Under the 24-page agreement hashed out after days of intense negotiations, Aydiner pleaded no contest to 10 counts of aggravated murder, one count of first-degree sex abuse, one count of attempted rape; two counts of first-degree sodomy and four counts of burglary. Three of the burglary charges stem from break-ins to three other students' dorm rooms in Mehling Hall during spring break 2001.
Police recovered stolen women's necklaces and earrings in the North Portland home Aydiner shared with his wife.
All interests served?
Judge Meisenheimer said the death penalty was not warranted in Aydiner's case because he had no prior criminal record. Yet he said the crime demanded the "most serious of consequences."
"A more horrendous crime is difficult to imagine," the judge said.

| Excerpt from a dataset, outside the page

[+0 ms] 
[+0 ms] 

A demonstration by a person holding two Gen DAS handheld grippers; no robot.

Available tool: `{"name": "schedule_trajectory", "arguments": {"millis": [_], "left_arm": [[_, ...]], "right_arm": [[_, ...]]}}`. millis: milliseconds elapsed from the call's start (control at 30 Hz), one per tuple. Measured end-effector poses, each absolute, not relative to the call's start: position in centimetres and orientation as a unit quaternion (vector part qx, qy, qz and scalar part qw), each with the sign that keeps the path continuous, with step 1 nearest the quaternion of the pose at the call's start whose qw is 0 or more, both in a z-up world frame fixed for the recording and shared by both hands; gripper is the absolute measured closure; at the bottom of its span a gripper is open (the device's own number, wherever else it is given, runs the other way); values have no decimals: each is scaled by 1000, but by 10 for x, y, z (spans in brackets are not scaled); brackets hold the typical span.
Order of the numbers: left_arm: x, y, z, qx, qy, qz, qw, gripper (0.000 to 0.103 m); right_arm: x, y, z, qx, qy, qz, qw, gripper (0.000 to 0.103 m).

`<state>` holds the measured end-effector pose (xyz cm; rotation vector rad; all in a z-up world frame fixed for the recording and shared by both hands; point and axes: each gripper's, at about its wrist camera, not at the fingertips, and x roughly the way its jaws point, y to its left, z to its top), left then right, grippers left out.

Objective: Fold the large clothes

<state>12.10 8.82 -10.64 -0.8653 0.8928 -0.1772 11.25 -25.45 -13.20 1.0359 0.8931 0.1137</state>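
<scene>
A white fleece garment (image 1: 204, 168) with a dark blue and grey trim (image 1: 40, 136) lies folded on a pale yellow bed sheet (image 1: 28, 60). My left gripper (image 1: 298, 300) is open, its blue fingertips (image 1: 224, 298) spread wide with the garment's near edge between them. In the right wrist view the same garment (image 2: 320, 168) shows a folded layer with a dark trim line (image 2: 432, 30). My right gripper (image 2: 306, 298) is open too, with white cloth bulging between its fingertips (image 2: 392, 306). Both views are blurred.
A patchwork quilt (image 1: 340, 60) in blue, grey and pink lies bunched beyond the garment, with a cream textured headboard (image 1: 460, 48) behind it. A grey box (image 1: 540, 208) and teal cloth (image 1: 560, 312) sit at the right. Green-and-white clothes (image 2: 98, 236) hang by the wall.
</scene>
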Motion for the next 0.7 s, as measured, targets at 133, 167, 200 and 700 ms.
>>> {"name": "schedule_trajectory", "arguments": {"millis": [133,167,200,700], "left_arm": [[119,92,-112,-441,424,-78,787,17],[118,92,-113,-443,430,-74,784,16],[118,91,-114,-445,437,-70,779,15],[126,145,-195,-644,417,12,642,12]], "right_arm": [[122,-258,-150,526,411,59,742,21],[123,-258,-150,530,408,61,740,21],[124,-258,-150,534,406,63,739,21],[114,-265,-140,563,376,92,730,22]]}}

Given two years credit for time already served in jail, Aydiner will be eligible for parole in 35 years, or at age 67. He will be eligible to petition for parole only if he adheres to all terms of the plea deal and shows good behavior in prison. If paroled, he will be immediately deported to Turkey and can never become a U.S. citizen. He will also have to register as a sex offender and remain on post-prison supervision the rest of his life.
"Mr. Aydiner will never be free to threaten this community," Meisenheimer said.
Prosecutors Don Rees and Norm Frink said the plea and sentence served the family's and the state's interests.
Another factor that led to the plea agreement was the potential that the DNA evidence could have been thrown out at trial. "The prosecution could not have prevailed without DNA evidence," Frink said.
Stephen Houze, Aydiner's defense attorney, had argued that Aydiner did not knowingly and voluntarily provide an oral swab for DNA purposes because police were not forthright on how it could impact his immigration status. In a tape-recorded phone call with a Portland detective, Aydiner expressed concerns about his immigration status and the police said the request for his DNA had nothing to do with that. Houze argues that while police were seeking it for a criminal case, it clearly could affect his immigration, according to court records.
Houze will continue to argue before the 9th U.S. Circuit Court of Appeals that law enforcement violated international law by luring Aydiner back from Turkey in 2004 to arrest him. But the state, buoyed by opinions from Multnomah County circuit, appeals and state Supreme Court judges who rejected Houze's argument, are confident that his appeal will fail.
Mother's last words
Friends of the Johnson family, another victim who had her dorm room burglarized by Aydiner, police detectives and a university pastor attended Friday's hearing. In a prepared statement, the Rev. E. William Beauchamp, university president, thanked police for their work and said he was grateful to the justice system for helping to resolve Johnson's tragic loss.
Rollison was the only family member to speak in court. When she spoke, tears flowed from the victim's father, Russell Johnson, and Kate's brother hung his head between his hands.
The mother said she's forgiven Aydiner and doesn't harbor anger but much sadness for him. "No one can ever take away our memories of the past," Edie Rollison said. "Not even murder can separate us from Kate."
Aydiner didn't move.
"You have not and will not destroy my life," she said. "I am strong. I am a child of God, and Kate's mother forever."